BEKASI, (nusantaraindonesia.id),- Sebanyak 1.500 Pramuka Penggalang dari 50 pangkalan mengikuti Jambore Ranting Kwartir Ranting Cikarang Selatan, yang bertempat di Kampung Simpur, Desa Ciantra Kecamatan Cikarang Selatan, pada Sabtu (12/08/2023).


Camat Cikarang Selatan, Muhammad Said mengungkapkan, momentum tersebut sangat baik untuk menjadi sejarah bagi anak-anak, khususnya Pramuka tingkat penggalang di wilayahnya, untuk belajar disiplin, karakter, dan bekal-bekal kepemimpinan. 

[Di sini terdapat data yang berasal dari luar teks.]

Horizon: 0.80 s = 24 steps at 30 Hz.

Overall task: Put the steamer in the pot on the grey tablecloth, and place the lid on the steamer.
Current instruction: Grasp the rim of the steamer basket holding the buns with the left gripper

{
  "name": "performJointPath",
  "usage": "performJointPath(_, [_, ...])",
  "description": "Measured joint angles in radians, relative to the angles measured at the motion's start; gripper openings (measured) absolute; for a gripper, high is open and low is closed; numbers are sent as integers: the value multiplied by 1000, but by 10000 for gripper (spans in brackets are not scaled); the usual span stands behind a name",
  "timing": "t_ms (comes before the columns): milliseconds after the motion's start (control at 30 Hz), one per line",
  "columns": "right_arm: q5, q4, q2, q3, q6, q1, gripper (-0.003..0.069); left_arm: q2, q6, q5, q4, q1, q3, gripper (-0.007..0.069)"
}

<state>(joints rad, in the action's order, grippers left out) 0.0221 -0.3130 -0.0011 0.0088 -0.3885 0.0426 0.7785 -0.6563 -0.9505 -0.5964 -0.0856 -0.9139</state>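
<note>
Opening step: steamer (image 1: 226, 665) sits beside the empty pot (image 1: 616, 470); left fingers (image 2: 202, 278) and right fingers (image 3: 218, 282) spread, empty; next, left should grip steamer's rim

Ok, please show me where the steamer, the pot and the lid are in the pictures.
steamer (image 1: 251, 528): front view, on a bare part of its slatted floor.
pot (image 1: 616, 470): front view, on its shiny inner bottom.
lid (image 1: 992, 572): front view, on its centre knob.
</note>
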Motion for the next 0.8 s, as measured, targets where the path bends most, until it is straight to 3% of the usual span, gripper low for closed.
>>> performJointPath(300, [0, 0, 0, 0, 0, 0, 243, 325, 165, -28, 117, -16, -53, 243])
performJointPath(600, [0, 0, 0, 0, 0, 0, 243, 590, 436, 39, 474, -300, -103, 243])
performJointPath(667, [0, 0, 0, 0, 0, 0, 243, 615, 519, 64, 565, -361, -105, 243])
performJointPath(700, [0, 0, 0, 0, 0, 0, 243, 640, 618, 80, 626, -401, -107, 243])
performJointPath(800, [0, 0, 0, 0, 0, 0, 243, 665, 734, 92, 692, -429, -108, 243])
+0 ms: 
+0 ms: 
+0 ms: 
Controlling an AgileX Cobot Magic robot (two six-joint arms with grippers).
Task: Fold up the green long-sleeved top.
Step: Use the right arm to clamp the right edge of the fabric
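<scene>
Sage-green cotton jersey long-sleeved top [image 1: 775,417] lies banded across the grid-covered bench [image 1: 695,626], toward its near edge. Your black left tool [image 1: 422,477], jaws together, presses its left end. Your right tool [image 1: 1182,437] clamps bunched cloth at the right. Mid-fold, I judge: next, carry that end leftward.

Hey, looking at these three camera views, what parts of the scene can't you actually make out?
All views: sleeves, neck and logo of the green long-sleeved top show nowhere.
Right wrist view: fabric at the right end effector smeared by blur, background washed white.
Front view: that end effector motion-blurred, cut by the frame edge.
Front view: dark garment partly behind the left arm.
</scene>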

"Tentu harapan kita dengan adanya Jambore Ranting ini dapat melahirkan karakter-karakter yang bagus, kemudian budi pekerti yang baik kepada anak-anak kita di tingkat pramuka penggalang," ungkapnya usai membuka secara resmi perkemahan pramuka tersebut. 


Meskipun kegiatan ini menjadi agenda rutin, lanjut Said, tetapi panitia berusaha sebaik mungkin untuk melakukan persiapan, serta bekerjasama dengan berbagai pihak, sehingga acara perkemahan pramuka ini dapat berjalan dengan maksimal, lancar dan sukses.


"Saya selaku Camat Cikarang Selatan memberikan apresiasi yang setinggi-tingginya dan memberikan support yang sebesar-besarnya sekaligus menyampaikan terimakasih kepada seluruh panitia dan Pengurus Ranting Kecamatan Cikarang Selatan atas kerja kerasnya sehingga terlaksana kegiatan ini," ungkapnya. 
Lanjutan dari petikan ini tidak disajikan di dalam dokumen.